図１から明らかなように、本発明のコラーゲン線維ゲルはナノサイズの太さを持つコラーゲン線維特有の構造を有していた。表１と図２から明らかなように、本発明のコラーゲン線維ゲルは弾性率が高く、細胞培養によっても収縮しない。一方、比較例として示したコラーゲン濃度および弾性率が低いコラーゲン線維ゲルは、細胞を播種しない場合は収縮しないが、細胞培養１０日目で収縮した。

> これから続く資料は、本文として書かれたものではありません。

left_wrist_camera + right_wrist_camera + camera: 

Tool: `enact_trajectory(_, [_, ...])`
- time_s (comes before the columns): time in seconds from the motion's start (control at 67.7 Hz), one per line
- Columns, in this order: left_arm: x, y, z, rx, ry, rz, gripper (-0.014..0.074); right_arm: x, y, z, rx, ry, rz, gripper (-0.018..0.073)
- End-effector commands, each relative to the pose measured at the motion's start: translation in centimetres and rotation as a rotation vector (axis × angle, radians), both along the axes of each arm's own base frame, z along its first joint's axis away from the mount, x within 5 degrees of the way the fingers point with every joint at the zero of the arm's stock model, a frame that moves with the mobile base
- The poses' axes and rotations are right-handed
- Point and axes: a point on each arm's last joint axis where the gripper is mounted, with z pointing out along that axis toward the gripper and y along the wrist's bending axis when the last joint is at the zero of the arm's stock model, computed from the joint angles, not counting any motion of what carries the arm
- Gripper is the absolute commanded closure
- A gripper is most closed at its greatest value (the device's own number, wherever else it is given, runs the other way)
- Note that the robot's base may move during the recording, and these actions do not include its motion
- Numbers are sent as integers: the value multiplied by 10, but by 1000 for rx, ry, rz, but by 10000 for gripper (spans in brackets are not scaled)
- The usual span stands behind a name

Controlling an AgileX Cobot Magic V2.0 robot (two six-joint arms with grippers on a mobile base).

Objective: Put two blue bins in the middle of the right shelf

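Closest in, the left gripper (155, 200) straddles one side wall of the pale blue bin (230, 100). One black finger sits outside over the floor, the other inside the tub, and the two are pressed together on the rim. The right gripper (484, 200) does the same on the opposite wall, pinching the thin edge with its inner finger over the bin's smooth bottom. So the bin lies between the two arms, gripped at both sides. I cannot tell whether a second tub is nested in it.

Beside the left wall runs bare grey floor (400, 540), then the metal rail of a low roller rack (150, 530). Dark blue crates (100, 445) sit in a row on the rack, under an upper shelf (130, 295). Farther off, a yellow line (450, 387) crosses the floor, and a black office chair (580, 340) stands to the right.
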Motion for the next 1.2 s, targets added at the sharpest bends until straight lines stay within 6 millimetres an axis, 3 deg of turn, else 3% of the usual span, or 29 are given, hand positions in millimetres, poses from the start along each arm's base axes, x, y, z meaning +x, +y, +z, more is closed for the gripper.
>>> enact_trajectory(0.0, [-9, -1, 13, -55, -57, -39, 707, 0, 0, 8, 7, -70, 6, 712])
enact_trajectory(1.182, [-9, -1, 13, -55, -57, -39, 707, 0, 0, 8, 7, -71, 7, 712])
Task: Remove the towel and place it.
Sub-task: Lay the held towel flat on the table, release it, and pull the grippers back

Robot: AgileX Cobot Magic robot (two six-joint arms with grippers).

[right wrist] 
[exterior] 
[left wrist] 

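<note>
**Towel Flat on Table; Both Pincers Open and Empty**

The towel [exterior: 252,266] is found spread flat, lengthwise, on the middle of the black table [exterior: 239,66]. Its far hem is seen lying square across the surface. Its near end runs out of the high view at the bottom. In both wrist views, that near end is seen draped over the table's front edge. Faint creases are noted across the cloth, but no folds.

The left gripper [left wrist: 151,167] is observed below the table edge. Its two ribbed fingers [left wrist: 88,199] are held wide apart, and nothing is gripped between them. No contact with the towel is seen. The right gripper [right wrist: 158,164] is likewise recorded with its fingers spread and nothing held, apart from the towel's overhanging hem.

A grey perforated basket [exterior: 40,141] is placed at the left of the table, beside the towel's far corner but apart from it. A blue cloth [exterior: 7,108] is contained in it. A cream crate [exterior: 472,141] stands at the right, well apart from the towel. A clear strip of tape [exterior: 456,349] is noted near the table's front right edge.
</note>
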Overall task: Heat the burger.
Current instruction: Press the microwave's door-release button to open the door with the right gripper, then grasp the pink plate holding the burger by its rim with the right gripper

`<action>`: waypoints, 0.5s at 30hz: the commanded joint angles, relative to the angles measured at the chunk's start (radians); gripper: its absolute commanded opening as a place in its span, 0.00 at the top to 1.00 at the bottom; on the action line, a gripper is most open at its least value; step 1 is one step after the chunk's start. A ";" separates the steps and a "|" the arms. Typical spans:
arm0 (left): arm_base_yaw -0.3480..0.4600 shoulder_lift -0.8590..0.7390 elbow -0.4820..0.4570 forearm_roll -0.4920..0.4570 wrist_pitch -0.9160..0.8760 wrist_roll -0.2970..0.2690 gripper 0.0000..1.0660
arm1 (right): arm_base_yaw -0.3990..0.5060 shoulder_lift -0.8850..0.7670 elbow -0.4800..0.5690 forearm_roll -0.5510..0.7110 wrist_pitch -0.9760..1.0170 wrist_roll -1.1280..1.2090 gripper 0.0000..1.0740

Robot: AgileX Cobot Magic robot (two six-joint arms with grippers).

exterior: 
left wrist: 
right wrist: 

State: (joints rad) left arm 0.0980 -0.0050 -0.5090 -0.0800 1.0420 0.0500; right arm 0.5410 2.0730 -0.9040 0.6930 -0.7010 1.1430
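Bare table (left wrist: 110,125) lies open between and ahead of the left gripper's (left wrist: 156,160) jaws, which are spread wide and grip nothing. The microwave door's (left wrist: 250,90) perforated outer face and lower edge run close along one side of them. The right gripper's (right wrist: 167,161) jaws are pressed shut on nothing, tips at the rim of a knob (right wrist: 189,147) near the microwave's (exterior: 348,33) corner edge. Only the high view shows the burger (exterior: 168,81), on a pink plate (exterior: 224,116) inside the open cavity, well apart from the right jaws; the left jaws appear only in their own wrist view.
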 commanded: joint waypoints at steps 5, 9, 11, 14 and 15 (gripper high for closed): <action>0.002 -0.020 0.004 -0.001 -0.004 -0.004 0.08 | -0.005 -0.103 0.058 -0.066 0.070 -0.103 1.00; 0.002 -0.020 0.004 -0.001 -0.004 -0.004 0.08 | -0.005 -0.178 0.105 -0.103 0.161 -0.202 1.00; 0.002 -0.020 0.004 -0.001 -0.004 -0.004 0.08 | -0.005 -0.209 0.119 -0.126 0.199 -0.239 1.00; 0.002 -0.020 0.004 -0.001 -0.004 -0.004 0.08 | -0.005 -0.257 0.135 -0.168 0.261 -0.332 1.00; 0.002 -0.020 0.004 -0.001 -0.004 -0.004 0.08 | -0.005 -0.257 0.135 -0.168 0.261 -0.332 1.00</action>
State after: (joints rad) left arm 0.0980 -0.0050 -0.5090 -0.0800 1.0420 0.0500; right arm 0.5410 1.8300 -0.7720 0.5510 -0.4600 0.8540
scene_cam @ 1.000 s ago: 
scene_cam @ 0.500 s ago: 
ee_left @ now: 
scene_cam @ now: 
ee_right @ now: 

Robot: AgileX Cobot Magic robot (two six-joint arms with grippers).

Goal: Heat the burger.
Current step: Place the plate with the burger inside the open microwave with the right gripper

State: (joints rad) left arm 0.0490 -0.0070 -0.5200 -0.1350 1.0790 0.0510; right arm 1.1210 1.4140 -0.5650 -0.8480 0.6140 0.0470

本発明のコラーゲン線維ゲルは硬く、細胞培養時の細胞の牽引力によって収縮しない。このため、細胞培養基材あるいは培養細胞と一体化させて動物移植用基材として好適に利用することができる。

Claims

コラーゲン濃度が０．２５％〜０．５３％の範囲にあり、弾性率が６０ｋＰａ〜１２０ｋＰａの範囲にある、コラーゲン分子間が架橋されているコラーゲン線維ゲル。
ｐＨ６〜１０のリン酸緩衝液、ｐＨ１〜５のコラーゲン水溶液および水溶性カルボジイミドを混合し、線維化途上に架橋が導入される方法で作製された請求項１に記載のコラーゲン線維ゲル。
コラーゲンが魚皮由来であり、前記コラーゲン水溶液のコラーゲンの変性温度が２５℃を超えるものである請求項２に記載のコラーゲン線維ゲル。
請求項１〜３のいずれかに記載のコラーゲン繊維ゲルを含む細胞培養用の培地。
請求項４に記載の培地と細胞培養用容器とを含む細胞培養基材。
請求項１〜３のいずれかに記載のコラーゲン線維ゲルおよび前記ゲルに一体化してなる培養細胞とを有する動物移植材料。